While this is not absolutely impossible, it seems extremely unlikely. Households have moved into a different phase, for they are not oblivious to the crisis in financial markets and nor are they able to access credit in the same way as they could even last year, so a small price cut will not have such a great effect.

The real problem is this. Small businesses are an important provider of employment, especially when large firms are laying off staff. But nothing kills a small business like unemployment - it is not a question of finding the right deal to attract people, of cutting prices or changing advertising, for example. It is simply that people do not have the money, and therefore cannot buy your goods or services - and that is the end of the small business.

When such a fall in demand combines with a sudden and sharp drop in the availability of working credit to business - and the smaller firms are systematically hit the hardest during such phases - the outcome can be dramatic.

This is also the reason why annual mortality rates during the last serious recession of 1990-92 were highest among smaller firms, and why - unless action is taken to stem the first round effects of rising unemployment now - there will be a serious multiplier effect on unemployment as greater numbers of small businesses go to the wall.

To highlight just one social impact of this, as the government have done, we might consider the impact on child poverty. Addressing the extent to which local authorities fund schools with poorer intakes is laudable, but if widespread unemployment condemns their parents to years on benefit then surely any impact is likely to be completely subsumed.

The UK does not need a VAT cut to induce a little more consumption from those who can.

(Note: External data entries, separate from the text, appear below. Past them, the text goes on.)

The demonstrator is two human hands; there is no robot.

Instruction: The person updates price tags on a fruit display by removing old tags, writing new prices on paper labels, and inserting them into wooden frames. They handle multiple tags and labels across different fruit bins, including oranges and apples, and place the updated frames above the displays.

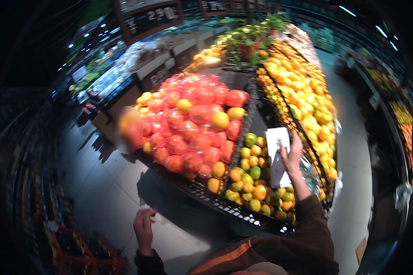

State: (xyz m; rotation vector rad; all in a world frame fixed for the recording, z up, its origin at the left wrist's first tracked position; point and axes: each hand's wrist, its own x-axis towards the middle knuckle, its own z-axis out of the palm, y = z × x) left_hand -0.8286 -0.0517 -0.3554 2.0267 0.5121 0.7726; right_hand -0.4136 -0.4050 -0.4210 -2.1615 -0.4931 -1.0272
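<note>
My right hand (292,156) reaches over the fruit display, its thumb in front of a white paper sign (278,141) and its fingers at the sign's right edge. Whether it grips the sign is unclear. The sign bears dark writing and leans over green-and-orange mandarins (255,172). Beside my right wrist lies a clear plastic bag (309,175). Low on the left, my left hand (144,227) hangs above the tiled floor, fingers loosely bent, with nothing visible in it. Ahead of it are round fruits in red plastic wrapping (192,134), with several bare orange fruits (220,120) on top.
The display's black slotted edge (206,201) runs before my body. Yellow-orange fruits (306,99) slope along the right side. A potted plant (248,50) stands at the back. Red crates (79,251) sit at lower left. Another shelf (382,99) borders the right aisle.
</note>
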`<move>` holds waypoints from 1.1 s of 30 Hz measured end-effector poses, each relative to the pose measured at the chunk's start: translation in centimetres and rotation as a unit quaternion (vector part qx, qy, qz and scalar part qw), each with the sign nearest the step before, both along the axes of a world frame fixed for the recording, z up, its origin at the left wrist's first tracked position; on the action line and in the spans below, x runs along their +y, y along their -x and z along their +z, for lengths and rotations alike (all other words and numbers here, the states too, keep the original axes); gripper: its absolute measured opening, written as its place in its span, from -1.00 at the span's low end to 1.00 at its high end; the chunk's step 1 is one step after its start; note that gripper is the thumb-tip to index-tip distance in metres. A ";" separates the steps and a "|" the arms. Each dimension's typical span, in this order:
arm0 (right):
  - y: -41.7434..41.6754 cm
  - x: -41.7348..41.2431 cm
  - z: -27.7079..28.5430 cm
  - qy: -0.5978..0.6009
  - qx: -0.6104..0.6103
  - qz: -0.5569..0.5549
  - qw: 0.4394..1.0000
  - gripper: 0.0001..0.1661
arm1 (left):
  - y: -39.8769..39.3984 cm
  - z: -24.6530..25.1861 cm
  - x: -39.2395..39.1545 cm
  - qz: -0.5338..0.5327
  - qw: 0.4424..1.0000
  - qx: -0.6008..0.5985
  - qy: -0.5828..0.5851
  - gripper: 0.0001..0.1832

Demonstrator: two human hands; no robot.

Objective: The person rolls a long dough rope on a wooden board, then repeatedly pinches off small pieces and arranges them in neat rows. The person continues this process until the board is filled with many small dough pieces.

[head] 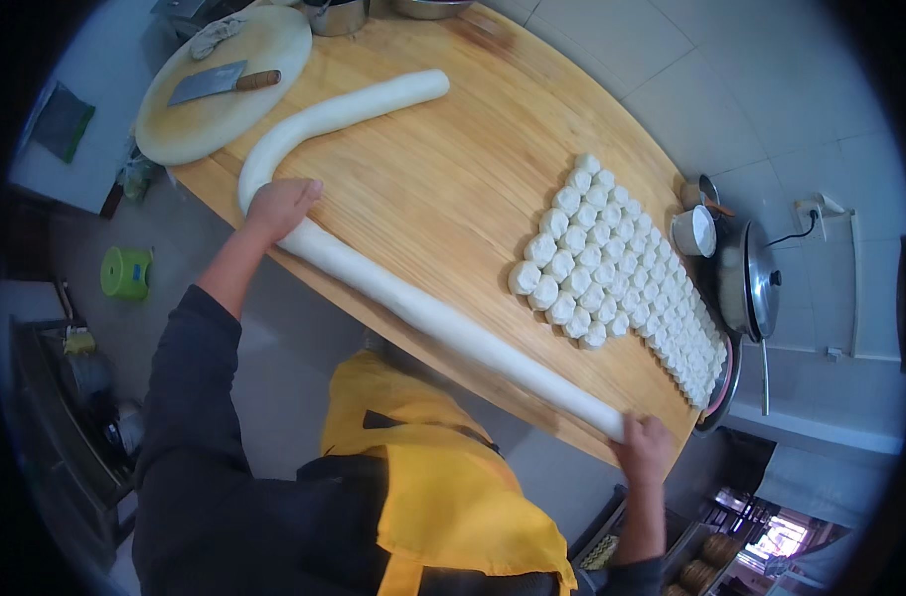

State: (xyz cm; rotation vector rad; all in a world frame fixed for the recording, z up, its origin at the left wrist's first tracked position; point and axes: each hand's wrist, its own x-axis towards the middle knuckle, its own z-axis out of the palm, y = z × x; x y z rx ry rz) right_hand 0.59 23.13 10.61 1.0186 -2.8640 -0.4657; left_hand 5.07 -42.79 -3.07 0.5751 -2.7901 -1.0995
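A long, smooth rope of white dough [408,298] runs along the near edge of the wooden table [423,179]. Beyond my left hand [283,208] it bends back in a hook towards the far side. That hand is wrapped over the rope near the bend, fingers curled around it. At the other end, my right hand [644,447] grips the rope's tip close to the table's right corner. Many small round dough pieces [591,257] stand in tight rows on the right part of the table, apart from the rope.
A cleaver [222,80] and a cloth [216,36] lie on a round chopping board [192,134] at far left. A white tub [694,231] and a lidded pan [751,283] stand by the tiled wall. A green stool [125,273] is on the floor.
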 end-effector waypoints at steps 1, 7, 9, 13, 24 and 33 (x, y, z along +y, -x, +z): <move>0.3 4.3 1.8 -0.030 0.026 -0.002 0.999 -0.60 | -0.1 -0.2 0.1 0.029 0.999 -0.001 -0.038 -0.52; -1.1 28.8 11.7 -0.116 0.150 -0.136 0.972 -0.55 | 1.5 -2.1 6.0 -0.059 0.996 0.060 -0.028 -0.51; -0.9 34.2 9.7 -0.113 0.147 -0.204 0.961 -0.49 | 2.4 -3.2 6.8 -0.013 0.998 0.057 -0.019 -0.54; 0.1 31.8 -3.6 -0.050 -0.064 -0.239 0.968 -0.40 | 2.9 -2.6 7.8 0.035 0.999 0.027 0.011 -0.59; -0.5 -4.5 -8.4 0.343 -0.090 -0.079 0.932 -0.07 | 2.3 1.4 17.5 -0.193 0.934 -0.051 0.296 -0.41; 1.6 -22.7 -13.8 0.264 -0.062 -0.048 0.961 -0.21 | 9.8 -1.0 15.4 -0.126 0.949 0.001 0.290 -0.37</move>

What it needs, apart from measures to protect the supply of working credit to smaller businesses, is a serious effort to combat the incipient rise in unemployment.

That means government identifying the most beneficial way in which to employ people for the public good - which as you and Obama have suggested, Richard, seems likely to include a good deal of green investment. The multiplier effects from providing incomes to those who would otherwise be unemployed will be far greater than that of marginal increases in spending power for those with relatively stable incomes.

And if the same employment can help us to ensure global greenhouse gas emissions peak by 2015, as is almost certainly necessary if we are to obtain 80% cuts by 2050 and so avoid the potentially irreversible warming process that could follow if we go beyond 2¬?C, that looks like pretty good value for money to me.

If the UK government hasn't yet moved beyond an approach focused on marginal effects, then they urgently need this to be pointed out - by opposition, by their own MPs, by the electorate, by media commentators and by civil society groups. The pre-Budget report has much to recommend it, but the next Budget must show an analysis that reflects the current economic times - or history will not forgive the marginal managers.